# Demo 20

## Gensim

[Gensim](https://radimrehurek.com/gensim/#) is a popular NLP library. We wil use it for word embeddings.



In [None]:
import gensim

In [None]:
gensim.__version__

Gensim has many trained models that we can use. The next cell will print out a list of models we can download

In [None]:
import gensim.downloader
list(gensim.downloader.info()['models'].keys())

**Question:** What do the numbers at the end of the `word2vec` and `glove` models mean?

<details>
<summary>Solution</summary>
    The dimension of the vectors. This is <i>k</i> from our slides
</details>

In [None]:
# skip

We will look at glove vectors that were trained on Gigaword.

*(First run the next cell then discuss this)*<br>
In class we discussed Word2Vec but for this demo we will use Glove embeddings. Glove is a similar method that learns word embeddings based on a co-occurence matrix.

See https://nlp.stanford.edu/projects/glove/ for more information.

### Download Glove model

In [None]:
%%time

import gensim.downloader as api
model = api.load('glove-wiki-gigaword-50')

The line above created a new directory called `gensim-data` in your home directory

In [None]:
!ls ~/

It also created a new directory called glove-wiki-gigaword-50 where it stored the vectors

In [None]:
!ls ~/gensim-data

The next line prints out the size of the folder and its contents.

In [None]:
!du -h ~/gensim-data

We can see the model is 67MB. The other embeddings will be much larger because they have more dimensions and a larger vocabulary.

Feel free to download the larger vectors on your own.
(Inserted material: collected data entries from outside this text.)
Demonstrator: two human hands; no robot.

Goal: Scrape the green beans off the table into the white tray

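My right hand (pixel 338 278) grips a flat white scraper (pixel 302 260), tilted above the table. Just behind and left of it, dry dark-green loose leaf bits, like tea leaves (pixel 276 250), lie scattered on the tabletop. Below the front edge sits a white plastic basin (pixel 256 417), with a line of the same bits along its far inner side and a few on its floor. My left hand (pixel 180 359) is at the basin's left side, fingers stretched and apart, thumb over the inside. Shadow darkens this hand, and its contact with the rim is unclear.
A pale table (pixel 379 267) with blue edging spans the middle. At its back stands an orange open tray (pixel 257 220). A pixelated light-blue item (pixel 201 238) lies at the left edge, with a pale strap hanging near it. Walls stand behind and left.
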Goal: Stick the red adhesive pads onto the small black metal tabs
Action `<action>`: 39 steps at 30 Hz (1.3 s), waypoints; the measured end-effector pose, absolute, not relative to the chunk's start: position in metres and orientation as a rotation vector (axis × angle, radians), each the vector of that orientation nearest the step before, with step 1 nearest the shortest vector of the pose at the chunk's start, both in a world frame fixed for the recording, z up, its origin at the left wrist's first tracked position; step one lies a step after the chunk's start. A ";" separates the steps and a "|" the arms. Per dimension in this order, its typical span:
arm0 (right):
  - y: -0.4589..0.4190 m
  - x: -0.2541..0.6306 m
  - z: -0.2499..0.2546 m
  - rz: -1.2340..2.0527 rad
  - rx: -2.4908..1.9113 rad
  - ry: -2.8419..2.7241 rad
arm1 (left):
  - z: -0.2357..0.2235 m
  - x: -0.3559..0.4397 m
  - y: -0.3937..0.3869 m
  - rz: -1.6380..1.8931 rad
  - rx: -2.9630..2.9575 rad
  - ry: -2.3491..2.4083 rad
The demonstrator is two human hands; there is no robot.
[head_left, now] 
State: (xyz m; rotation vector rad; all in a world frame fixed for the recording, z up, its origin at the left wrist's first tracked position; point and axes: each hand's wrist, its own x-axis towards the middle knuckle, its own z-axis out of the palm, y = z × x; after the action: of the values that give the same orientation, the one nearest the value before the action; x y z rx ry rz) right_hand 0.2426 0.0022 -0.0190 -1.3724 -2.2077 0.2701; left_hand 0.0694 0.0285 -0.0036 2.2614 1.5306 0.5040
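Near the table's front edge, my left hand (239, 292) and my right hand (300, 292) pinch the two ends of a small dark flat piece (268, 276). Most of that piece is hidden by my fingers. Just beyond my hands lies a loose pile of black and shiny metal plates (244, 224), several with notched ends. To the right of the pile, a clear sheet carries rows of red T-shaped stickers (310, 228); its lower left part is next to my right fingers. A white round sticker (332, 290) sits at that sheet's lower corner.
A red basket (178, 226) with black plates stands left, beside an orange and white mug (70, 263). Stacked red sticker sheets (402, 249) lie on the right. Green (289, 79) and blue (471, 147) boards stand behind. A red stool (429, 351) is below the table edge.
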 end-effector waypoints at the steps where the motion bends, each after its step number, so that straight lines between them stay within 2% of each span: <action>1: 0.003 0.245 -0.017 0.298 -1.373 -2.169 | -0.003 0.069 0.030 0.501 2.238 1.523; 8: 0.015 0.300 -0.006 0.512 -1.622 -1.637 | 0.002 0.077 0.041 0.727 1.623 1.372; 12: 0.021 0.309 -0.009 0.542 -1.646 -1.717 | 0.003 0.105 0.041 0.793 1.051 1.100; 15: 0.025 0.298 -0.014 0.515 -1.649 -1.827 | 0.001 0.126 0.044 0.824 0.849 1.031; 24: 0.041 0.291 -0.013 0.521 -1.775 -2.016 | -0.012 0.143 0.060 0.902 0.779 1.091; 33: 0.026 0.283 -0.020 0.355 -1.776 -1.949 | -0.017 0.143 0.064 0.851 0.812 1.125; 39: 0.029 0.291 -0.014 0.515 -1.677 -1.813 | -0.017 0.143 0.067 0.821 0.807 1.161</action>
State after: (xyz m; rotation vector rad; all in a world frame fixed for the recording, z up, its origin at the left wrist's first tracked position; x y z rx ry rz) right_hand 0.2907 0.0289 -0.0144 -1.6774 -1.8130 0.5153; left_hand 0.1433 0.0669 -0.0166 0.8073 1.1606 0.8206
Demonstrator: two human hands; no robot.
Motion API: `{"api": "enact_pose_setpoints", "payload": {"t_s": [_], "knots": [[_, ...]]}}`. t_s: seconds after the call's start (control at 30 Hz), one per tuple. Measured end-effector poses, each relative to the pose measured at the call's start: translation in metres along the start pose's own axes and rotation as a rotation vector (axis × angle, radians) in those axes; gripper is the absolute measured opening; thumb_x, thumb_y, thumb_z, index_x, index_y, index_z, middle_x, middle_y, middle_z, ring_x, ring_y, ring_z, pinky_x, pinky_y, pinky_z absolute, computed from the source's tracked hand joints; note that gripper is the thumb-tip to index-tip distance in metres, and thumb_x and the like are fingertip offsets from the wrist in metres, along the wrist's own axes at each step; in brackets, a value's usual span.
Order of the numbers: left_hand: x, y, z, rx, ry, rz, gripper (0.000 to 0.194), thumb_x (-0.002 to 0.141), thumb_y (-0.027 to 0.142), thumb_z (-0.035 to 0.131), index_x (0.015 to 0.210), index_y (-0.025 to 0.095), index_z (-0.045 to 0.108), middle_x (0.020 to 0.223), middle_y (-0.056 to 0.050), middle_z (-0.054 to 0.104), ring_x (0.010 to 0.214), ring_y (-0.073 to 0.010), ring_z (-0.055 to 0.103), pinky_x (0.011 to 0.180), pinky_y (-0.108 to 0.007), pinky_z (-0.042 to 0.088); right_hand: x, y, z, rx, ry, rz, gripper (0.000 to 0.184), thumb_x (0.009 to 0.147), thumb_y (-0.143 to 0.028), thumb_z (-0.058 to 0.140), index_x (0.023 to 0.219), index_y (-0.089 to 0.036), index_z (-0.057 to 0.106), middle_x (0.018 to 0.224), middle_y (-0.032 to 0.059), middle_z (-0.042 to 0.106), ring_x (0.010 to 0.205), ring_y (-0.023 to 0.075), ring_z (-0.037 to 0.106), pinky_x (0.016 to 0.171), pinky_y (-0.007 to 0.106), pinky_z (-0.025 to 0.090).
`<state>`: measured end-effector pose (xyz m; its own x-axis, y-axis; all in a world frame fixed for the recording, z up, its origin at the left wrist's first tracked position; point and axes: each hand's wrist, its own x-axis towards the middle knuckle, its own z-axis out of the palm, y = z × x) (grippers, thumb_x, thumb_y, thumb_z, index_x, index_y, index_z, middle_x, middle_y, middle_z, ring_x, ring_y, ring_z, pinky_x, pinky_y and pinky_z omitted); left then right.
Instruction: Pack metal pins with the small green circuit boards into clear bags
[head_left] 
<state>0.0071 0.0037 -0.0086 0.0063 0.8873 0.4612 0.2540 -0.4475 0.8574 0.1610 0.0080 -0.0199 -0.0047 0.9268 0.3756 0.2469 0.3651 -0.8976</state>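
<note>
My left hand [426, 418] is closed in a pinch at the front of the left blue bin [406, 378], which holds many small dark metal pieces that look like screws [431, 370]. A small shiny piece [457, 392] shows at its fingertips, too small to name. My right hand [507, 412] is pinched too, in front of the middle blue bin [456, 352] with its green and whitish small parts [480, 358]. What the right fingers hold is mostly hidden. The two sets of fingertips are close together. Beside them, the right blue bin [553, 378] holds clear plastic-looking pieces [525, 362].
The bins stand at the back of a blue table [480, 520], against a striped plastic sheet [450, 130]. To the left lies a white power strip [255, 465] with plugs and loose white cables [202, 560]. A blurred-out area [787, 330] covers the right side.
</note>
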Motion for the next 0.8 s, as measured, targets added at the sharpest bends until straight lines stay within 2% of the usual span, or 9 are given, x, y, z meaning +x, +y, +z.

They take longer to download so we are only using the small vectors during the class demo.

*Note:* CUIT provision 5GB for each jupyterhub server so be careful when you download many embedding files. Some of the largest ones are about 2.5GB. If you run into an issue where you are out of memory, open up a terminal and use the `rm` command to delete some large files.

### Saved model as gensim KeyedVectors

In [None]:
model

The WordVectors are stored as a gensim KeyVectors object.
Here is the [documentation for KeyVectors in gensim](https://radimrehurek.com/gensim/models/keyedvectors.html).

We can see all vectors by running the following

In [None]:
model.vectors

**Question:** How do you think we can find the number of words in our vocabulary and the size of the vectors?

<details>
<summary>Solution</summary>
    model.vectors.shape
</details>

In [None]:
# run the code to see the size of the vocab and the vectors



### Access Embeddings for a word

We can find the word embedding for a specific word type by running the next line

In [None]:
model['king']

In [None]:
model.get_vector('king')

In [None]:
model['queen']

(back to slides)
## Exploring word relationships

### Most similar terms

In [None]:
model.most_similar('king')

In [None]:
model.most_similar('queen')

In [None]:
model.most_similar(positive=['king', 'male'], negative=['queen'])

### Which word doesnt match

In [None]:
model.doesnt_match(["breakfast", "cereal", "dinner", "lunch"])

### Compute word similarity

In [None]:
!pip install pyemd

In [None]:
sentence_obama = 'Obama speaks to the media in Illinois'.lower().split()
sentence_president = 'The president greets the press in Chicago'.lower().split()

model.wmdistance(sentence_obama, sentence_president)

### Even more

In [None]:
model.evaluate_word_analogies()

In [None]:
model.closer_than("queen", "king")

In [None]:
model.closer_than("king", "queen")

### Visualization with dimensionality reduction

In [None]:
model.vectors.shape

## Word Embeddings as Features


We'll pick up on Thursday showing how we can train a classifier with word embeddings as features.

In [None]:
from sklearn.naive_bayes import MultinomialNB
import nltk
import pandas as pd

moview_reviews = nltk.corpus.movie_reviews
review_files = [(file_id, file_id.startswith("pos")) for file_id in moview_reviews.fileids()]
df = pd.DataFrame(review_files)
df = df.rename(columns={0: "file_name", 1: "gold-label"})


def read_mov_review(f_name):
    return moview_reviews.open(f_name).read()

df['review_text'] = df['file_name'].apply(read_mov_review)

df = df.sample(df.shape[0])
df.head(5)

train_max_idx = int(df.shape[0] * .8)
dev_max_idx = int((df.shape[0] * .1) + train_max_idx)


train_max_idx, dev_max_idx

train_df = df.iloc[:train_max_idx]
dev_df = df.iloc[train_max_idx:dev_max_idx]
test_df = df.iloc[dev_max_idx:]

train_df.shape, dev_df.shape, test_df.shape

In [None]:
def clean_text(review):
    return " ".join([" ".join(nltk.tokenize.word_tokenize(sent)) for sent in nltk.tokenize.sent_tokenize(train_df['review_text'].iloc[0])])

train_df['clean_text'] = train_df['review_text'].apply(clean_text)